Here is the starting point recipe:
Everything -- camera and strobe -- are on manual.
1. Use as low an ISO as conditions allow. This likely will be 100-400.
2. Use f/5.6 for point and shoots, f/8 for m43, f/11 for 1-inch sensors, f/16 for full frame. Smaller f-stops risk diffraction effects. Go one f-stop smaller if you must, for depth-of-field.
3. Use a shutter speed that exposes the water for your desired background color...light blue, dark blue, black, your choice. You may be limited in how fast your shutter will sync with your strobe.
4. Adjust the strobe power and position so your foreground is exposed correctly.

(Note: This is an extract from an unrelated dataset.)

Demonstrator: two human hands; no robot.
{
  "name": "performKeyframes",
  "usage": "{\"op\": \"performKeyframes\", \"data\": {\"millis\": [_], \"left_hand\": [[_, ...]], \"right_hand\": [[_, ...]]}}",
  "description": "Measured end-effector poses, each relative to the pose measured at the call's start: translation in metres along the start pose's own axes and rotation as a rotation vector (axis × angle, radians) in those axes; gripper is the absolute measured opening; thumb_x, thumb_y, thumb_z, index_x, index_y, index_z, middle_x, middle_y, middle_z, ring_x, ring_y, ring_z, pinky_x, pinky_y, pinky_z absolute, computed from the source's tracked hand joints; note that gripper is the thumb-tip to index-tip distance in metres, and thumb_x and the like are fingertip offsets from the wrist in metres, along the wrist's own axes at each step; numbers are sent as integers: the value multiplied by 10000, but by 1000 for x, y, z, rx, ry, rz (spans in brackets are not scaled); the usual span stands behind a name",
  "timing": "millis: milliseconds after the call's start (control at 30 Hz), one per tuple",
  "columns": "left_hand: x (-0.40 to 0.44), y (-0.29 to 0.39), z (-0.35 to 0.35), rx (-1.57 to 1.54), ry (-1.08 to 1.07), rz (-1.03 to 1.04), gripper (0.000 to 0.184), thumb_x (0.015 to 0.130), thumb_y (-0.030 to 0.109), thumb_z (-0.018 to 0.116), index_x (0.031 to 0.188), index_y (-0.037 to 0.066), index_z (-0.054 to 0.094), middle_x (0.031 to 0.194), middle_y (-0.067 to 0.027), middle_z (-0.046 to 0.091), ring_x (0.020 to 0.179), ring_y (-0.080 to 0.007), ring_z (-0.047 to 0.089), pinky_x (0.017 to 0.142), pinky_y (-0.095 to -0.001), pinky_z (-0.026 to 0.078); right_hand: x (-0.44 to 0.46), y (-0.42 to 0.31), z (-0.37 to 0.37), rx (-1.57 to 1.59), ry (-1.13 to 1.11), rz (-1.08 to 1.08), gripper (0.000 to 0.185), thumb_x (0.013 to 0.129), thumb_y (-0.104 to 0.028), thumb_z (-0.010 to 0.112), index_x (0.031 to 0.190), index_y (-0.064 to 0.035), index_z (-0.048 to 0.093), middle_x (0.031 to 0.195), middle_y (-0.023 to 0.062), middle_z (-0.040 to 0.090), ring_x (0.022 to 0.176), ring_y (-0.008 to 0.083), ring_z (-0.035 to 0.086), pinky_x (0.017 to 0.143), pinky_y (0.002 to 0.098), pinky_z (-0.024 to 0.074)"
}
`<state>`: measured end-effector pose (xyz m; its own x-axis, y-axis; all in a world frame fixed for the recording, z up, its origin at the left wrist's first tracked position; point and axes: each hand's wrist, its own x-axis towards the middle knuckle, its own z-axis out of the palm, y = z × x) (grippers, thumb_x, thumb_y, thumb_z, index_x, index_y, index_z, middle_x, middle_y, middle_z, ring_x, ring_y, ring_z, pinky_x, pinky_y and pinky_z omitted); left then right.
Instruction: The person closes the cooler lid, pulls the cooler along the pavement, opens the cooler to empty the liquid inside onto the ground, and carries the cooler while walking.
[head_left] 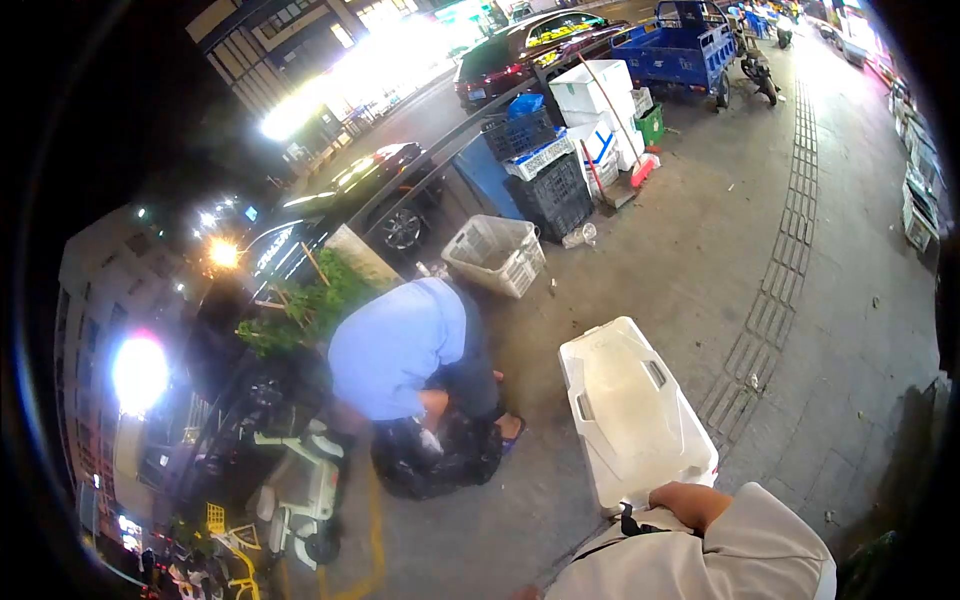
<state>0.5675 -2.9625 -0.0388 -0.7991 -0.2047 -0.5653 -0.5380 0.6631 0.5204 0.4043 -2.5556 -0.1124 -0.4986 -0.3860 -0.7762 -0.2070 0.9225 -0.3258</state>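
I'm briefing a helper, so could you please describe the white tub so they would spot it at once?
Find the long ribbed paving strip. In the foreground, between it and the bent person in blue, lies the tub. It is smooth, with a dark slot in each long side, unlike the slatted crate farther off.

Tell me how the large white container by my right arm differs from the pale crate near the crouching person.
Surface: the large white container has broad smooth faces with dark slots, while the pale crate has openwork walls.
Position: the container is right by your right hand; the crate stands farther off, near a black crate.
Apparent size: the container looks larger than the crate, partly because it is nearer.
Both are light-coloured.
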Motion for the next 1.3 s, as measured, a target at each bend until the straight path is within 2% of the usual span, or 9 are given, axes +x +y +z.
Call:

This is not hard, and for different subjects at similar depths requires only adjusting the strobe power.
Why not use some automatic mode on your camera, like A or P or whatever your system calls it? Because that mode is not designed for underwater shooting, and will attempt to expose the scene using ambient light, which causes two undesirable things to happen: (1) the camera will likely choose a slow shutter speed and/or a high ISO, because it is pretty dark own there. The former gives you motion blur, the latter gives you a noisy picture (today's equivalent of the old grainy pictures). (2) When your stobe fires, it adds light on top of the ambient-light exposure, so you get an oveexposed result, all blown out.